Wu Qu, Tan Liu, Dexiang Wang, Guolin Hong, Jing Zhao

Abstract

Malachite green (MG) is an organic contaminant and the effluents with MG negatively influence the health and balance of the coastal and marine ecosystem. The diverse and abundant microbial communities inhabiting in mangroves participate actively in various ecological processes. Metagenomic sequencing from mangrove sediments was applied to excavate the resources MG-degradation genes (MDGs) and to assess the potential of their corresponding enzymes. A data set of 10 GB was assembled into 33,756 contigs and 44,743 ORFs were predicted. In the data set, 666 bacterial genera and 13 pollutant degradation pathways were found. Proteobacteria and Actinobacteria were the most dominate phyla in taxonomic assignment. A total of 44 putative MDGs were revealed and possibly derived from 30 bacterial genera, most of which belonged to the phyla of Proteobacteria and Bacteroidetes. The MDGs belonged to three gene families, including peroxidase genes (up to 93.54% of total MDGs), laccase (3.40%), and p450 (3.06%). Of the three gene families, three representatives (Mgv-rLACC, Mgv-rPOD, and Mgv-rCYP) which had lower similarities to the closest sequences in GenBank were prokaryotic expressed and their enzymes were characterized. Three recombinant proteins showed different MG-degrading activities. Mgv-rPOD had the strongest activity which decolorized 97.3% of MG (300 mg/L) within 40 min.

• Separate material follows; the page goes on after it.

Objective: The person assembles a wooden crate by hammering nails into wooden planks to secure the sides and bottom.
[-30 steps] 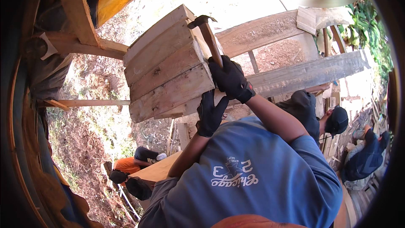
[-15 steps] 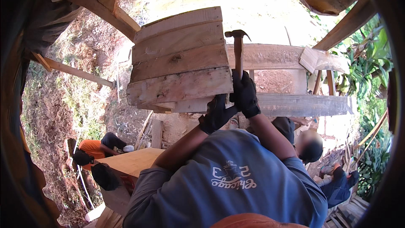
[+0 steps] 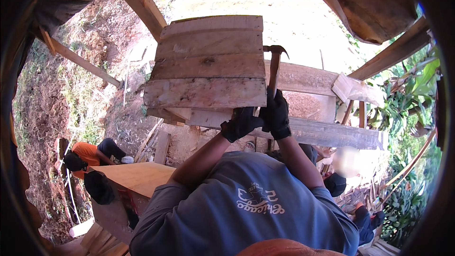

In addition, Mgv-rPOD showed a more complete process of MG degradation compared with other two recombinant proteins according to the intermediates detected by LC-MS. Furthermore, the high MG-degrading activity was maintained at low temperature (20°C), wider pH range, and the existence of metal ions and chelating agent. Mgv-rLACC and Mgv-rCYP also removed 63.7% and 54.1% of MG (20 mg/L) within 24 h, respectively. The results could provide a broad insight into discovering abundant genetic resources and an effective strategy to access the eco-friendly way for preventing coastal pollution.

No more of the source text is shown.